MUMBAI (Reuters) - Conglomerate Reliance Industries Ltd and top mobile operator Bharti Airtel Ltd have agreed to share network infrastructure, as the old adversaries in India’s crowded telecoms industry set aside differences to save costs.
The companies, headed by longtime rival billionaires, undercut each other during Reliance’s last foray into telecoms nearly a decade ago. Now they will work together as they move into data-driven telecommunication services.
Reliance’s Mukesh Ambani, India’s richest person according to Forbes magazine, and Bharti’s Sunil Mittal, India’s 10th richest, will continue to be rivals in the fast-growing retail market.
The agreement involves sharing inter- and intra-city optic fiber networks, submarine cable networks, communications towers and internet broadband services, and may extend to other areas of telecommunications, the companies said in a joint statement.
“With two prominent rivals co-operating and with infrastructure being shared, there should be cost savings,” said Ambit Capital telecoms analyst Ankur Rudra. “It will lead to a better industry structure.”
Mobile telephone network providers have been plagued by weak returns for years and face significant investment in fourth-generation services, which would have encouraged the pair to come together, said Rudra.
Reliance has spent billions of dollars to offer low-priced wireless broadband after winning a license three years ago to provide 4G services across India.
It is working toward launching commercial services by signing a number of deals this year, including deals to share network and infrastructure with rival Reliance Communications Ltd, controlled by Mukesh’s once-estranged younger brother Anil Ambani.
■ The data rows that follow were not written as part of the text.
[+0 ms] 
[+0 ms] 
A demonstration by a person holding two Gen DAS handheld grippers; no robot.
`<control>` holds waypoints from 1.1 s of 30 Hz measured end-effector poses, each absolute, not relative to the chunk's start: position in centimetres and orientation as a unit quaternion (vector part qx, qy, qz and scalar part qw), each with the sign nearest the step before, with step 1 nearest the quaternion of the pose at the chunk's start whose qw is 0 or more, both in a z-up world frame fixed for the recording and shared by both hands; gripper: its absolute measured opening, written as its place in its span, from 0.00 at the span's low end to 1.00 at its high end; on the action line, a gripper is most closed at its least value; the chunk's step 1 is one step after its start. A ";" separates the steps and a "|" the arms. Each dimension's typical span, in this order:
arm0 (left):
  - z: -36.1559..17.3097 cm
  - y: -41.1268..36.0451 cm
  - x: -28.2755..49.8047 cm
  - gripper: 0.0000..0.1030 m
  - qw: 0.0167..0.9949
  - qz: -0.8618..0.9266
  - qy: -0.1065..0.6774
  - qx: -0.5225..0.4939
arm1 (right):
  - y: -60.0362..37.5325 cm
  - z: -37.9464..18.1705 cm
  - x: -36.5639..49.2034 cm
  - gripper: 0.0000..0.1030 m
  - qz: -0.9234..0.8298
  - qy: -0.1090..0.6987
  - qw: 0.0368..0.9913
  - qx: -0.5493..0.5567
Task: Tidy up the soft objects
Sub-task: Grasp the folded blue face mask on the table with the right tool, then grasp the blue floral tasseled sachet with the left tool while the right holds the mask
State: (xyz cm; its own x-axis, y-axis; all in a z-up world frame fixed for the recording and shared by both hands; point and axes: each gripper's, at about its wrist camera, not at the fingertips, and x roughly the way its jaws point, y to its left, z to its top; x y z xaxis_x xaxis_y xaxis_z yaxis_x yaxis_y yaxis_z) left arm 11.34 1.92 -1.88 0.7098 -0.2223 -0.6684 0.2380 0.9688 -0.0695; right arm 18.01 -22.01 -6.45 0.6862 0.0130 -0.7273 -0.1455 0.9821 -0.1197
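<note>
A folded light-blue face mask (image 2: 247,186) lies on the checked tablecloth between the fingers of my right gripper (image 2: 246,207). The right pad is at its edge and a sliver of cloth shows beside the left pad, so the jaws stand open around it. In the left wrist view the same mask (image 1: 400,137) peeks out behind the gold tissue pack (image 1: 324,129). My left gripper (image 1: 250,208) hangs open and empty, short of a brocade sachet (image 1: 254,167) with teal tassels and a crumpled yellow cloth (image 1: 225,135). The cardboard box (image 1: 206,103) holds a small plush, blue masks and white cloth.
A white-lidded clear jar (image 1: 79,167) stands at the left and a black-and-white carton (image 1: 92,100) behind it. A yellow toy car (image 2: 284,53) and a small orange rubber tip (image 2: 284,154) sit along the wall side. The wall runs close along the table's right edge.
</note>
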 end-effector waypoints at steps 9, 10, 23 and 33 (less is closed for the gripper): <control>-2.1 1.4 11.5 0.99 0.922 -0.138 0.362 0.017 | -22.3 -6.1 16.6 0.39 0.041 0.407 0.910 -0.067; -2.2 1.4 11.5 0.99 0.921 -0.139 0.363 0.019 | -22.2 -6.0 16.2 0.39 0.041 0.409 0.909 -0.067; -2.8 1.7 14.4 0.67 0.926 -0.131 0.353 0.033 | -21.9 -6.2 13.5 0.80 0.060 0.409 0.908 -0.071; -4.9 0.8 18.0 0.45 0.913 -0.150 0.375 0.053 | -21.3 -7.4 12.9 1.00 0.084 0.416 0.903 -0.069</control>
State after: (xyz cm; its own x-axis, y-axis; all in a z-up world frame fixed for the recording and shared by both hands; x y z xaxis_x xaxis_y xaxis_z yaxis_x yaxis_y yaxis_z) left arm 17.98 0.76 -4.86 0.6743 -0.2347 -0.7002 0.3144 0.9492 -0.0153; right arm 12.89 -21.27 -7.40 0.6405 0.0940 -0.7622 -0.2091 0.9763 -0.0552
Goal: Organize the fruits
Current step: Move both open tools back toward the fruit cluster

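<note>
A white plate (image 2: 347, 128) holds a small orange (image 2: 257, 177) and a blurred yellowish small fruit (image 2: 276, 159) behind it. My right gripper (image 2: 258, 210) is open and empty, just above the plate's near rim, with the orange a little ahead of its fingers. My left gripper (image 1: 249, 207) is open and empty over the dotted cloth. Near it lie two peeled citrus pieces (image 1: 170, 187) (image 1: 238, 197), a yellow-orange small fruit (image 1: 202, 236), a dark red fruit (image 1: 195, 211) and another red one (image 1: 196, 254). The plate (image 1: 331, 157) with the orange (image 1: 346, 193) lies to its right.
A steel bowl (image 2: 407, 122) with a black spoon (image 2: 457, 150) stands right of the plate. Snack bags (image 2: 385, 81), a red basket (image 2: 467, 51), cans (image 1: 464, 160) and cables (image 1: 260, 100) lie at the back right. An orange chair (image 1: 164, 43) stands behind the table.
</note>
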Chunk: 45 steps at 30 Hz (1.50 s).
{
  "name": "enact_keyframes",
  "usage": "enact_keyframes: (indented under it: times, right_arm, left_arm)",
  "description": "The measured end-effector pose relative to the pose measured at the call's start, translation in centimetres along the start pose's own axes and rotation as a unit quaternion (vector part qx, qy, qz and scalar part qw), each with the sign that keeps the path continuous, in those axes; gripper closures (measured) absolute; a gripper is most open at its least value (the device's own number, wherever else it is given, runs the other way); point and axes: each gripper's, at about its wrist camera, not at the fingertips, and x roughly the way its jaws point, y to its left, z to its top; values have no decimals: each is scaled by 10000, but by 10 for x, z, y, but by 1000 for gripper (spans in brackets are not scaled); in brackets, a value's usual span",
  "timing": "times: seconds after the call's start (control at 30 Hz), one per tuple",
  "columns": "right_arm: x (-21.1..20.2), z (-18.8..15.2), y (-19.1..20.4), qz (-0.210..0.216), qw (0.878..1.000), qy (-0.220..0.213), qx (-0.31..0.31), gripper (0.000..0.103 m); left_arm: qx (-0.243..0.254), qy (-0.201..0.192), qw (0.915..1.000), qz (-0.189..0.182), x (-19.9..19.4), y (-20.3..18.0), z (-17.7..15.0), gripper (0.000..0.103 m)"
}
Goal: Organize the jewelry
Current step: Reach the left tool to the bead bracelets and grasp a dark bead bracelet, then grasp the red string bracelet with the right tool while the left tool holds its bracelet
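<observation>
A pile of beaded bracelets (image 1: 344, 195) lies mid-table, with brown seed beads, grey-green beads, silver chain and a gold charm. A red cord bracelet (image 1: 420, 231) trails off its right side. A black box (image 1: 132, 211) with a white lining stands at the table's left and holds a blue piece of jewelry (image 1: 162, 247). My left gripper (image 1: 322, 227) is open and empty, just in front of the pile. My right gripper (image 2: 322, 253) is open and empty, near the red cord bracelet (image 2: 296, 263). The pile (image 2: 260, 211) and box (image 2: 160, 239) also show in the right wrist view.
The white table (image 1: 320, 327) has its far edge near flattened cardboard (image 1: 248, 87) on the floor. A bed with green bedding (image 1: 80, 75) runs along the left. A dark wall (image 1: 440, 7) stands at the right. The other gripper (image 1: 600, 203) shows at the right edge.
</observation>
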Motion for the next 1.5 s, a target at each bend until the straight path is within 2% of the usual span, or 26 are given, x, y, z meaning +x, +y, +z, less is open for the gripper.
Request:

It has also agreed to lease undersea cable capacity from Bharti.
Ten years ago, Mukesh Ambani transformed the telecoms industry by offering cheap calls and handsets, hurting rivals including Bharti. Mukesh moved out of telecoms in 2005 after a split in the family empire.
Mukesh’s second entry into telecoms has fuelled concern of another price war which few players can afford, after a period of calm followed years of undercutting each other.
Entrenched but debt-laden rivals such as Bharti, Vodafone Group PLC and Idea Cellular Ltd face a steep increase in the cost of radio spectrum as well as hundreds of millions of dollars in government fees due to regulatory upheaval, after a massive telecoms licensing scandal that came to light in 2010.
Bharti has been pushing to increase revenue from high-margin services. It launched 4G networks in some cities and intends to expand the services rapidly.
The deal with Reliance will help it and tower unit Bharti Infratel Ltd boost revenue by leasing out infrastructure. Bharti will also benefit from sharing Reliance’s nationwide network, analysts said.
The companies did not disclose financial details of their agreement, but said pricing would be “based on prevailing market rates.”
“The cooperation is aimed at avoiding duplication of infrastructure, wherever possible, and to preserve capital and the environment,” the companies said.
Shares of Bharti Airtel closed down nearly 2 percent whereas those of Bharti Infratel rose 2.9 percent in a weak Mumbai market. Reliance Communication and Idea Cellular each ended down about 3 percent. Reliance Industries shares ended down 0.2 percent.